Wartaniaga.com, Paringin – DPRD Kabupaten Balangan menegaskan komitmennya mengawal hak masyarakat sebagai peserta BPJS Ketenagakerjaan agar tidak terkendala persoalan administrasi ketika membutuhkan manfaat jaminan sosial.
Hal tersebut menjadi salah satu perhatian dalam Rapat Dengar Pendapat (RDP) DPRD Balangan bersama BPJS Ketenagakerjaan Cabang Barabai dan Dinas Koperasi, Usaha Kecil dan Menengah, Tenaga Kerja dan Transmigrasi Kabupaten Balangan, Senin (10/8/2026).
RDP digelar menyusul adanya keluhan masyarakat terkait klaim BPJS Ketenagakerjaan yang belum dapat dibayarkan karena dokumen persyaratan belum lengkap.
Hampir seluruh anggota DPRD Balangan hadir dalam rapat tersebut. Dewan menilai persoalan kelengkapan administrasi harus diantisipasi sejak awal agar masyarakat tidak kehilangan haknya hanya karena belum memahami atau belum memiliki dokumen yang dipersyaratkan.
Dalam rapat, perwakilan BPJS Ketenagakerjaan Tabalong menjelaskan bahwa berdasarkan PP Nomor 44 Tahun 2015, pengajuan klaim Jaminan Kematian (JKM) memerlukan sejumlah dokumen.
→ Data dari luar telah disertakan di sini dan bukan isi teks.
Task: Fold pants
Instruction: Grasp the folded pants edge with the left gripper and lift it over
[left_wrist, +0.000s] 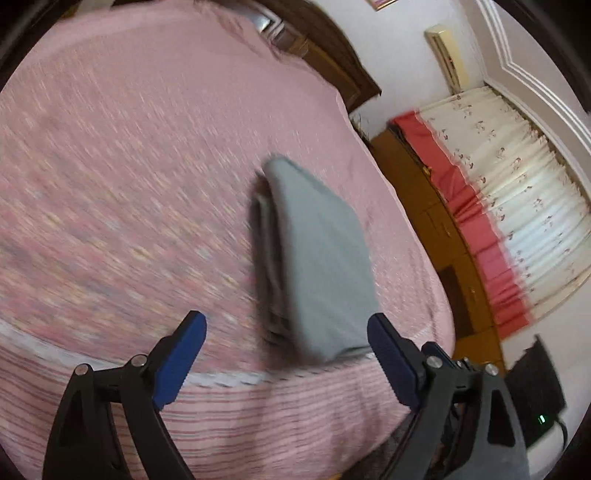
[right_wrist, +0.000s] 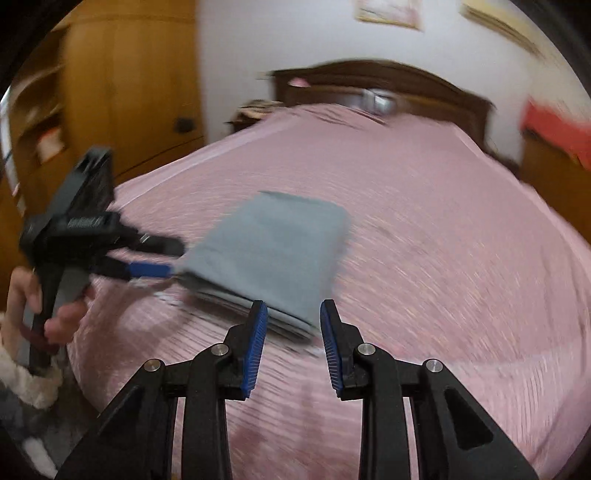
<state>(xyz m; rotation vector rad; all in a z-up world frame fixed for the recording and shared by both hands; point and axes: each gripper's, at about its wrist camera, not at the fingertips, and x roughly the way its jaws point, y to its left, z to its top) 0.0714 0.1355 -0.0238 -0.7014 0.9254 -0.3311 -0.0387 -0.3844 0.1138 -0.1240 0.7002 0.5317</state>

Persyaratan tersebut antara lain kartu BPJS Ketenagakerjaan, KTP, akta kematian, Kartu Keluarga (KK), akta atau buku nikah, buku rekening aktif, serta formulir pengajuan.
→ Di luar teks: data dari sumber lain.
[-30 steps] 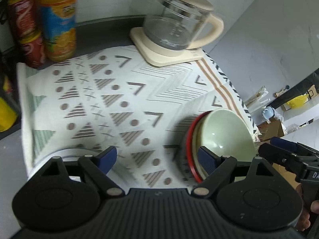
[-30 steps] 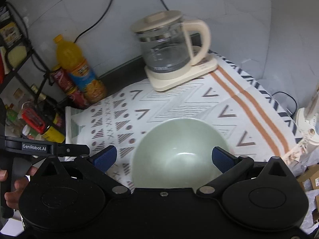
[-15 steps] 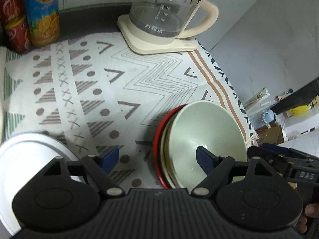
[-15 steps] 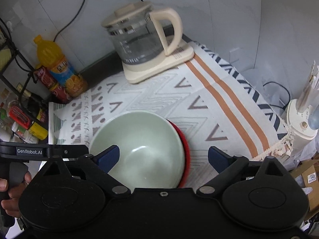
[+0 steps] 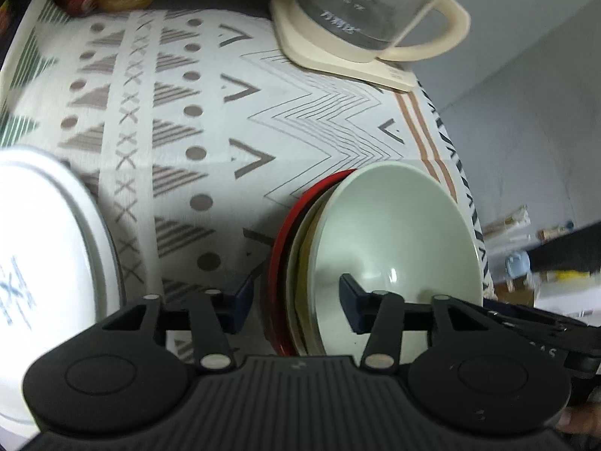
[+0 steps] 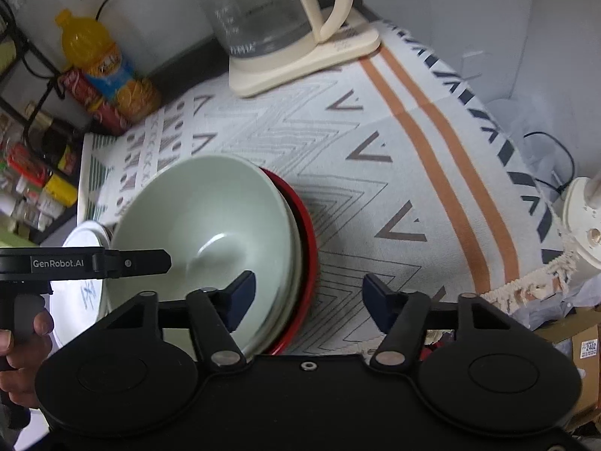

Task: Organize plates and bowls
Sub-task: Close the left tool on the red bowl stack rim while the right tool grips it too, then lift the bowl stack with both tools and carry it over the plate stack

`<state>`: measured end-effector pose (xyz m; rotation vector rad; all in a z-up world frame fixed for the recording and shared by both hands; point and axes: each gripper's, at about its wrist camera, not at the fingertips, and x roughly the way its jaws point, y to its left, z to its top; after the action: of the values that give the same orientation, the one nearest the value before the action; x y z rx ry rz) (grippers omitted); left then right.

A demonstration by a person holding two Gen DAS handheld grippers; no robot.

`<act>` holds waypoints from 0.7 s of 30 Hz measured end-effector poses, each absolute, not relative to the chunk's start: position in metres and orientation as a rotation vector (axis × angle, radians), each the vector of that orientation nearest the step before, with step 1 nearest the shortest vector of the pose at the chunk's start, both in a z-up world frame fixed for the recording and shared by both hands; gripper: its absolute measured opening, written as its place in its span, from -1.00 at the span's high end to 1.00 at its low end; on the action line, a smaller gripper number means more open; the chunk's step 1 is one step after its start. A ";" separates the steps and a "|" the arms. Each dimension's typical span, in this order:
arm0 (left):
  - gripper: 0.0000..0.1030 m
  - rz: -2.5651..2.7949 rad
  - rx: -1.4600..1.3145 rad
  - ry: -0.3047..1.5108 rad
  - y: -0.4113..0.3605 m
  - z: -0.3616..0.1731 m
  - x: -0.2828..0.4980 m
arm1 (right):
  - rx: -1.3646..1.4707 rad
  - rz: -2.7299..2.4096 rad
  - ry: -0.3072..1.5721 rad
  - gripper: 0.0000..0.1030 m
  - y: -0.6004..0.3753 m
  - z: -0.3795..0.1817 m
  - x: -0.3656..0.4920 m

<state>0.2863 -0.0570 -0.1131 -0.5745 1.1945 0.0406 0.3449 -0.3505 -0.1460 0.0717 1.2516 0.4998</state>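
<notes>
A pale green bowl sits on top of a stack of dishes, and we place everything else around it. Directly under the bowl lie a cream dish and a red plate, all on a patterned cloth. To the left of the bowl, apart from it, is a white plate with a grey rim.

Our left gripper straddles the left edge of the stack, one finger inside the bowl and one outside the red plate. Its jaws are closing, half narrowed; the pads do not visibly press yet.

Our right gripper straddles the right edge likewise, jaws closing, with a clear gap on the outer side.

Beyond the bowl stands a glass kettle on a cream base.
</notes>
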 end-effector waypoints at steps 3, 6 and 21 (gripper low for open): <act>0.30 0.085 -0.605 1.185 -0.059 -0.118 0.281 | 0.062 0.541 1.279 0.04 -0.349 -0.154 0.351; 0.42 0.126 -0.637 1.177 -0.059 -0.123 0.277 | 0.047 0.581 1.297 0.10 -0.343 -0.160 0.356; 0.47 0.155 -0.650 1.154 -0.061 -0.123 0.269 | 0.004 0.639 1.343 0.41 -0.330 -0.173 0.365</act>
<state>0.2694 -0.0613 -0.1228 -0.6502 1.1541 0.1552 0.3653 -0.3300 -0.1734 0.0045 1.3433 0.6387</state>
“Jika salah satu syarat tidak terpenuhi, maka tidak bisa melakukan klaim,” jelas perwakilan BPJS Ketenagakerjaan.
Kondisi tersebut mendapat perhatian serius dari Anggota DPRD Balangan, Supianor. Ia menyampaikan bahwa masih terdapat masyarakat, khususnya di wilayah Kecamatan Halong, yang menghadapi kendala dalam memenuhi kelengkapan administrasi.
Menurutnya, masyarakat perlu memperoleh informasi mengenai persyaratan klaim sejak awal kepesertaan. Jangan sampai kelengkapan dokumen baru menjadi perhatian setelah terjadi musibah dan keluarga membutuhkan manfaat BPJS Ketenagakerjaan.
“Saya minta kepada BPJS Ketenagakerjaan dan dinas terkait untuk menginformasikan kepada peserta yang belum lengkap agar melengkapi persyaratan, sehingga jika terjadi meninggal dunia bisa langsung diproses klaimnya,” tegas Supianor.
Ia menilai pemerintah daerah bersama BPJS Ketenagakerjaan perlu meningkatkan sosialisasi dan lebih aktif turun ke masyarakat. Dengan demikian, peserta dapat mengetahui dokumen yang wajib dipenuhi dan memiliki kesempatan untuk melengkapinya sebelum manfaat jaminan sosial dibutuhkan.
“Jangan sampai masyarakat sudah menjadi peserta, tetapi ketika membutuhkan haknya justru terkendala karena dokumen yang belum lengkap. Ini harus diantisipasi sejak awal,” ujarnya.
Selain memperkuat sosialisasi, DPRD Balangan juga mendorong pembaruan data peserta secara berkala. Langkah ini dinilai penting untuk mengetahui peserta yang masih memiliki kekurangan dokumen sekaligus mendorong mereka segera melengkapi persyaratan.
Sementara itu, Kepala Bidang Pembinaan Pelatihan Kerja dan Hubungan Industrial Dinas Koperasi, Usaha Kecil dan Menengah, Tenaga Kerja Kabupaten Balangan, Slametno, memastikan pihaknya akan menindaklanjuti persoalan tersebut.
“Kami akan segera melakukan update data peserta dan melakukan sosialisasi untuk persyaratan klaimnya,” ucapnya.
DPRD Balangan menegaskan akan terus mengawal persoalan tersebut agar masyarakat mendapatkan kepastian dan tidak dirugikan akibat kurangnya informasi mengenai persyaratan administrasi BPJS Ketenagakerjaan.
Bagi DPRD, kepesertaan BPJS Ketenagakerjaan bukan sekadar persoalan administratif, melainkan bagian dari perlindungan dan pemenuhan hak masyarakat ketika menghadapi risiko kecelakaan kerja maupun kehilangan anggota keluarga. Karena itu, kelengkapan dokumen perlu dipastikan sejak dini agar hak peserta dapat diterima tanpa kendala ketika manfaat tersebut dibutuhkan.